Ela me olhou com ar esquisito:

— Doeu alguma coisa?

— Ife quer dizer amor, em iorubá, Maria Isabel.

— Amor? — Ela suspirou. — Nunca tinha ouvido essa palavra.

— Ife, iorubá, Isabel — repeti. — Se sua antepassada libertou os escravos, você deveria homenagear a raça negra com essa palavra.

Ela sorriu nervosamente:

.— É que nunca ninguém me falou de amor.

Eu a abracei emocionado.

— Eu nunca a esquecerei, Maria Isabel.

— Nem eu, Julius Castellana.

Mal sabia ela o quanto de verdade havia naquelas palavras. Nós nos beijamos romanticamente. Confesso que fiquei um pouco incomodado pelo roçar do bigodinho — mas a paixão é cega.
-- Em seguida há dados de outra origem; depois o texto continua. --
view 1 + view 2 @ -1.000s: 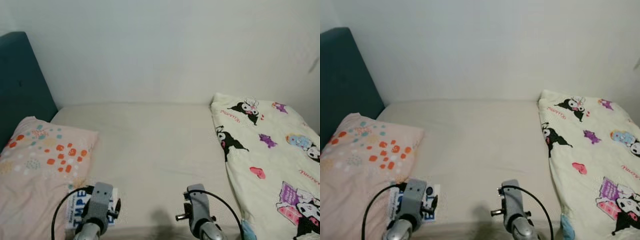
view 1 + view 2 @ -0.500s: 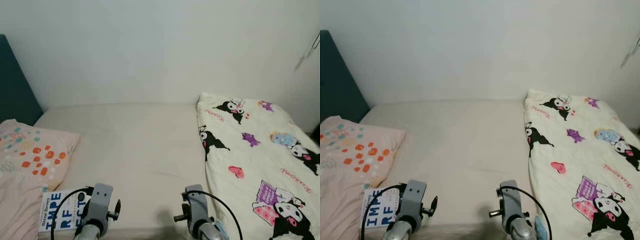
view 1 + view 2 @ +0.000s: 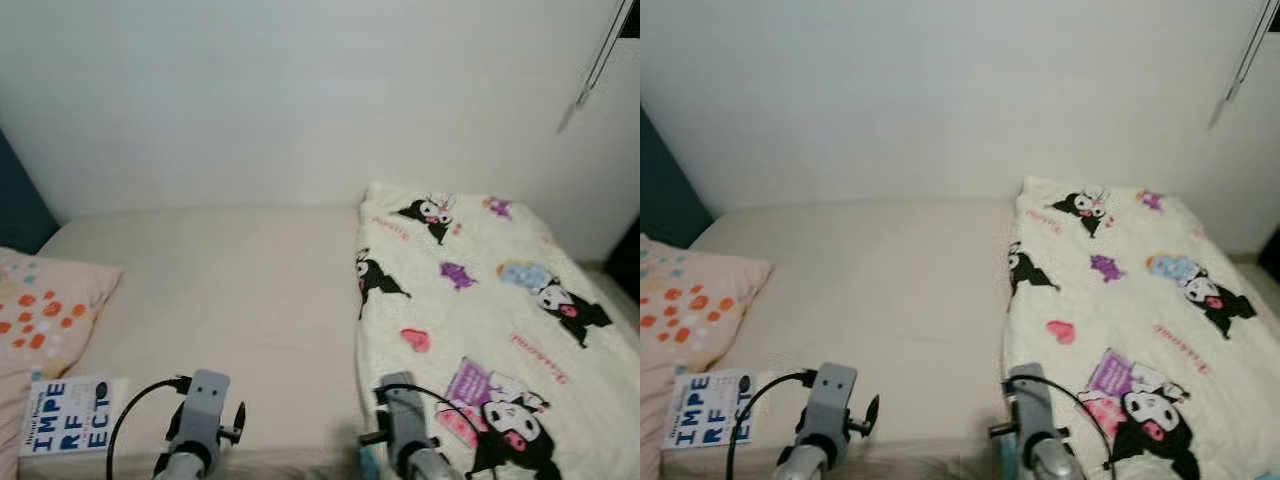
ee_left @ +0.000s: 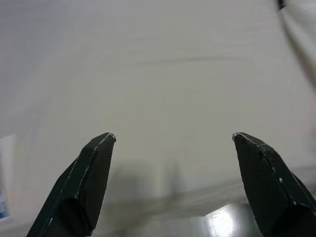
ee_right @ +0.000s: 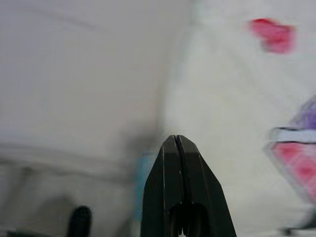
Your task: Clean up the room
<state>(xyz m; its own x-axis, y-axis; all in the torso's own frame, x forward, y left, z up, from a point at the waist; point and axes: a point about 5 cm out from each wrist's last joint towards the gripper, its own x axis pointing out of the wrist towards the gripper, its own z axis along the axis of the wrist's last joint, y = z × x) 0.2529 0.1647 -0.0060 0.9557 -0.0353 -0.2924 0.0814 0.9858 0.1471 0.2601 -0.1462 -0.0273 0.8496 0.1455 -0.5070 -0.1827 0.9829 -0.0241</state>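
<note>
A bed with a cream sheet (image 3: 230, 290) lies before me. A white quilt with cartoon prints (image 3: 480, 320) covers its right half. A pink pillow with orange dots (image 3: 45, 320) lies at the left, and a white book with blue letters (image 3: 65, 428) rests beside it near the front edge. My left gripper (image 4: 173, 140) is open over the bare sheet near the front edge. My right gripper (image 5: 176, 143) is shut, with nothing in it, above the quilt's edge (image 5: 197, 98). Both wrists (image 3: 205, 400) (image 3: 400, 410) show low in the head views.
A dark teal headboard (image 3: 15, 210) stands at the far left. A white wall (image 3: 300, 100) runs behind the bed. A thin cord (image 3: 600, 50) hangs at the upper right. A dark gap (image 3: 630, 260) lies past the bed's right end.
The whole view has swung to the right: pillow, headboard and book have slid left, and more of the quilt shows. The arms keep their pose.
</note>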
No dia seguinte, aconteceu a grande festa de gala. Foi aberta a exposição, com um jantar digno de reis e príncipes. Eu ajudei em tudo: na organização, no menu, na escolha dos vinhos — já que, como nobre italiano, todos acreditavam ser imenso meu conhecimento sobre enologia. Para não dar na vista, pedi, na lista que me deram, os mais caros. Se não fosse um detalhe, talvez eu pudesse ter ficado meses a fio em Parati. Durante o jantar, cometi um engano fatal. Eu estudara as palavras, mas não os gestos. Não sabia o que fazer com os caroços de azeitona. Disfarçadamente, coloquei o primeiro no bolso. Era pouco. No prato, várias outras azeitonas me encaravam — o prato principal era um tipo de bacalhau. Rapidamente engoli todas e escondi os caroços. Finalmente, suspirei aliviado. Ninguém havia notado.

Azeitonas traiçoeiras!

Mal terminou o jantar, minha princesa adorada levantou-se: quis fazer um discurso.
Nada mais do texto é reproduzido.